Objectives:

  • Students will complete an extensive body of amateur work as writer/directors.
  • In addition to training as writer/directors, students will become proficient in other production and postproduction skills (camera, lighting, sound, editing) and have the ability to enter careers in the entertainment industry, broadcasting, journalism, art, advertising, and arts management.
  • Students will be able to apply theoretical, critical, and historical concepts when making style choices in their own projects and in referencing or analyzing the medium of cinema.
  • Students will learn the rudiments of narrative filmmaking in the short form and be able to apply these skills to long-form work.
  • Students will learn the fundamentals of documentary filmmaking and forms—direct cinema, cinéma vérité, re-enactment, the documentary essay, the place film, diary forms—and the documentary of systems and abstract processes—finance, globalization, and the environment. Young people have a healthy sense of outrage; they are inspired by the greater good.

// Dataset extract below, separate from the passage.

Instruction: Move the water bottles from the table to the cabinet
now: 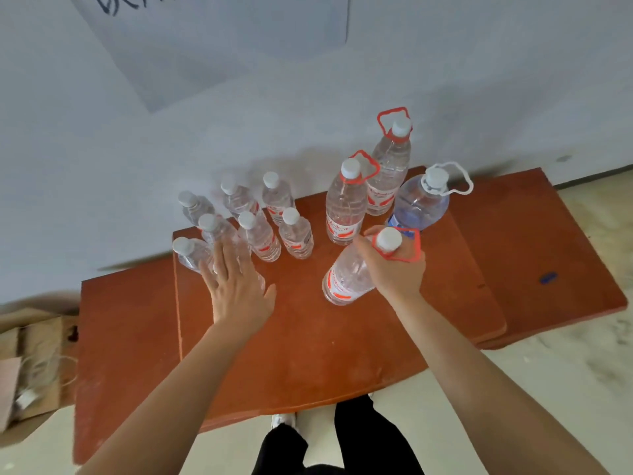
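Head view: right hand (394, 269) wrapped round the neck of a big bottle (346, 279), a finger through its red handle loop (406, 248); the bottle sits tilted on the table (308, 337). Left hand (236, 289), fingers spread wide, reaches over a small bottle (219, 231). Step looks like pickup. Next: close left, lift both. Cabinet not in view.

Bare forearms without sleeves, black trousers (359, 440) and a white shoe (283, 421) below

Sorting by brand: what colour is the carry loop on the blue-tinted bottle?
White, on the blue-tinted bottle; head view.
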### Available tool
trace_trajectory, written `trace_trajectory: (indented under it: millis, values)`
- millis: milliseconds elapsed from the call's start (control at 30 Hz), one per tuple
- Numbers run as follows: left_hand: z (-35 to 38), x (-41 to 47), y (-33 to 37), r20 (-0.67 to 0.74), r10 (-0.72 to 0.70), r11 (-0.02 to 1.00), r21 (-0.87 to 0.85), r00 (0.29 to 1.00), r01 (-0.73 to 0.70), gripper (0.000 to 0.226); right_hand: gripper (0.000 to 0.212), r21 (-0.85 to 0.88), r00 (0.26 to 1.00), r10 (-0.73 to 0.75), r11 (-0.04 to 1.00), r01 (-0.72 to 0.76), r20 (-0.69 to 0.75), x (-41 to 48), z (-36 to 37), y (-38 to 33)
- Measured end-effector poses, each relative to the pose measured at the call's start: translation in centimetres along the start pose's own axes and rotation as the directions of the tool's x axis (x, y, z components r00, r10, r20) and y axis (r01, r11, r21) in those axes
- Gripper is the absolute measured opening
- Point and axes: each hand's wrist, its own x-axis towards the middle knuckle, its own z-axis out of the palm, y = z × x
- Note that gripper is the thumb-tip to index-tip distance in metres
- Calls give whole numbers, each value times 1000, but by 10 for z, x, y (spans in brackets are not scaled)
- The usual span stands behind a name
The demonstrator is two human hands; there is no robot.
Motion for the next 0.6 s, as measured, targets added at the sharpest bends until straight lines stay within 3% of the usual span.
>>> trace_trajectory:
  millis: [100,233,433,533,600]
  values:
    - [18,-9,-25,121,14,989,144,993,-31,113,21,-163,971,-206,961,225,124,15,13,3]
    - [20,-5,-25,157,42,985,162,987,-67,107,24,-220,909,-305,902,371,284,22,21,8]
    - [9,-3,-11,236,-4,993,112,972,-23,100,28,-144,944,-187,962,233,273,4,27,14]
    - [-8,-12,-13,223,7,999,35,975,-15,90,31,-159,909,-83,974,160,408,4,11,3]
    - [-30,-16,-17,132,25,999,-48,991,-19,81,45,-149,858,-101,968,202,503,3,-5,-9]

Documentary trains them to envision the possible, to make films that matter.
  • Students will engage in the use and analysis of emerging technologies.
  • Students will be able to research, gather, and synthesize information.
  • Students will demonstrate the ability to depart from traditional or comfortable ways of thinking, to explore, to wander, to get lost, to journey down unfamiliar channels and emerge with renewed perceptions in order to innovate and add to cinematic practice.